- _TASK PROMPT_:
Go through the records below and tally the lines that include "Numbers". Answer with the number only.
== MATERIAL SUPPLIED ==
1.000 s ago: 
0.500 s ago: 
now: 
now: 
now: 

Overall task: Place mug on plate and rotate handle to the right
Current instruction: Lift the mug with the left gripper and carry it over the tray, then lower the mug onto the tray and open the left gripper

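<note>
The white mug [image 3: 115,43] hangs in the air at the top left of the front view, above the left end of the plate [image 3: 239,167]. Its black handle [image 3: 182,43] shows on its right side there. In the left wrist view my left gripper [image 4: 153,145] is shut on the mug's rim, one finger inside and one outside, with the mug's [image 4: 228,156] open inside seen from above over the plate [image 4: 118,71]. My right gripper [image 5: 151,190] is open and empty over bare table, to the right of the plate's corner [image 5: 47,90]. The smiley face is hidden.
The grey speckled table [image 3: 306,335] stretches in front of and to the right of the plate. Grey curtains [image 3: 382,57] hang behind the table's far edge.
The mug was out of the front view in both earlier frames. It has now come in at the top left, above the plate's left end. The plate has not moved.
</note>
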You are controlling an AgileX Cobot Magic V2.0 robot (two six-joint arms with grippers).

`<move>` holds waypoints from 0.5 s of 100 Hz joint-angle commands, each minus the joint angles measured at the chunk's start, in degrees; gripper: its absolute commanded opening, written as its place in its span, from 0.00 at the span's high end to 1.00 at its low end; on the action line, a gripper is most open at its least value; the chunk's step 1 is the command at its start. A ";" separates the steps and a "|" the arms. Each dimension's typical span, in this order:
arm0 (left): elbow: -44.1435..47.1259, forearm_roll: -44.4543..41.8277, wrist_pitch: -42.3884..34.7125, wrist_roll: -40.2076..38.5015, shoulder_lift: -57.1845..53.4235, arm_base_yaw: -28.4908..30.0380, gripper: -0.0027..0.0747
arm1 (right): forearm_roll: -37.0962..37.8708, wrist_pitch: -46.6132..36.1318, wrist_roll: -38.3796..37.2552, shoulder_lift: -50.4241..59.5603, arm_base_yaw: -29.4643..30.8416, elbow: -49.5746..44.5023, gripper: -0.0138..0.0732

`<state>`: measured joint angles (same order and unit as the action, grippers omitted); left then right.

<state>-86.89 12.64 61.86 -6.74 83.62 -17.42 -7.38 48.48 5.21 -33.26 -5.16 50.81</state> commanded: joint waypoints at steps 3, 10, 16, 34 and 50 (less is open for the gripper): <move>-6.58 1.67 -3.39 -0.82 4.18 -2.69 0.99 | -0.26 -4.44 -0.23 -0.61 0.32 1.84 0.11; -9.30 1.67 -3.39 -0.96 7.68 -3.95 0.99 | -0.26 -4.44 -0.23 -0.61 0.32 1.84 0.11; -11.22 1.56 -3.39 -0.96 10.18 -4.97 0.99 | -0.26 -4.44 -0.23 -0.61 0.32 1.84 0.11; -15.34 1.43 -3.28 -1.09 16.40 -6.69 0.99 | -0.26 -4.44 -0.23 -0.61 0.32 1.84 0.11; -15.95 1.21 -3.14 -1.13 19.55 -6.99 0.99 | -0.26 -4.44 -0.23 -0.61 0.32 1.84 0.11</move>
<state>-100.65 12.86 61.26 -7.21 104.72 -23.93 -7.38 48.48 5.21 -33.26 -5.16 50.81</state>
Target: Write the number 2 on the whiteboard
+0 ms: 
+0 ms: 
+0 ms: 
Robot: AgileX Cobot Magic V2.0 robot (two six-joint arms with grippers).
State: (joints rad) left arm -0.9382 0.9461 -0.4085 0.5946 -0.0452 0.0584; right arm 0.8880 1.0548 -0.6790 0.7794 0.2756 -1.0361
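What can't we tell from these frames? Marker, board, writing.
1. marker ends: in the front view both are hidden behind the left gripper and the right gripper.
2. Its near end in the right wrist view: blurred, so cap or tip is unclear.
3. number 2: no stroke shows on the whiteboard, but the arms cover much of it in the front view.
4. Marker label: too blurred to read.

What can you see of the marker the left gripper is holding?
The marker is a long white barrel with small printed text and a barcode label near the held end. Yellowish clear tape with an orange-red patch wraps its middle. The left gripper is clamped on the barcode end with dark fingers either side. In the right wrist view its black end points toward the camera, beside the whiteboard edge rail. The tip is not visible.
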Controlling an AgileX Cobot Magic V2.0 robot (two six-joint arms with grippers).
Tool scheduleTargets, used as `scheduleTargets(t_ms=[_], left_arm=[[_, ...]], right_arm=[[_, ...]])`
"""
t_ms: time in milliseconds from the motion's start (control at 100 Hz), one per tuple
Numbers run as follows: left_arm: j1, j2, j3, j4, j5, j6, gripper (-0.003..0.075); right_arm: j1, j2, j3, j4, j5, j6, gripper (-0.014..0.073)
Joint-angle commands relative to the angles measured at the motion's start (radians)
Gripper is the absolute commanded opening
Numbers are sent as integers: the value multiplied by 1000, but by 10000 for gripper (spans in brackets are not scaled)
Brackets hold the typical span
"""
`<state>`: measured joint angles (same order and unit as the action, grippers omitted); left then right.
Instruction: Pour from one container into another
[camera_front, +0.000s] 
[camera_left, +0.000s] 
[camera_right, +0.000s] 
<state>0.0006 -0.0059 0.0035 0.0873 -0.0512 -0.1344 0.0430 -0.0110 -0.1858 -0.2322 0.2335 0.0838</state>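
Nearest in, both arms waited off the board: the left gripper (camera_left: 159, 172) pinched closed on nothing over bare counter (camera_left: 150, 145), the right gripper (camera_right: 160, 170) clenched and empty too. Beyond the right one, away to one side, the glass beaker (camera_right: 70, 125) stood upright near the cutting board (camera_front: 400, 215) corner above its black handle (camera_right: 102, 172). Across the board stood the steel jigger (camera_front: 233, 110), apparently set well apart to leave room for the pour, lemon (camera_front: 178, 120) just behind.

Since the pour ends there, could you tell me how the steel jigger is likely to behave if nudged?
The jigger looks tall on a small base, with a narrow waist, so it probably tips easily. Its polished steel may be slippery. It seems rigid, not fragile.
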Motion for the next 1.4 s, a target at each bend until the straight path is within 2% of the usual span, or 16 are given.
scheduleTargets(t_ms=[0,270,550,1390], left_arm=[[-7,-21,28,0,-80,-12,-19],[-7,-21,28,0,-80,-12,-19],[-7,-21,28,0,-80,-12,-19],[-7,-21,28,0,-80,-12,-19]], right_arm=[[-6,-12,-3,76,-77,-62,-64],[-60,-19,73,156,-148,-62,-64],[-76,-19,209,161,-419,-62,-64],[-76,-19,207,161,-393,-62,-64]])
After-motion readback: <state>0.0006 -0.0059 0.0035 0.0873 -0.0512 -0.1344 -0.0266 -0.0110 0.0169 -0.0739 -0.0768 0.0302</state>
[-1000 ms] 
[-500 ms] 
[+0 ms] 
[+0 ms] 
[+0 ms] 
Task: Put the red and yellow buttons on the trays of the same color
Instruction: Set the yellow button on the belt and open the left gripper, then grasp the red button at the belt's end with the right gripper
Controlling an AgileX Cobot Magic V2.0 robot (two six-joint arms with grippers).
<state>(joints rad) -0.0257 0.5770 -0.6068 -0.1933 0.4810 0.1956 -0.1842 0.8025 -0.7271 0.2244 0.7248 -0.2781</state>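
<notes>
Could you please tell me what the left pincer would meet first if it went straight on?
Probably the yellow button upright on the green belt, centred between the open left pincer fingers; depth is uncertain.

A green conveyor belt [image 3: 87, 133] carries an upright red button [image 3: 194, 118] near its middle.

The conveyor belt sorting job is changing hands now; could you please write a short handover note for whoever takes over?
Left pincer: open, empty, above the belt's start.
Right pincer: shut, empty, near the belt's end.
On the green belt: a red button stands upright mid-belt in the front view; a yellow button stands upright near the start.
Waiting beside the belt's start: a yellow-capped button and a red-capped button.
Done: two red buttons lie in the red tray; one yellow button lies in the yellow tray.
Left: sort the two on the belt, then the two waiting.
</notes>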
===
- _SOLUTION TO THE PROBLEM_:
2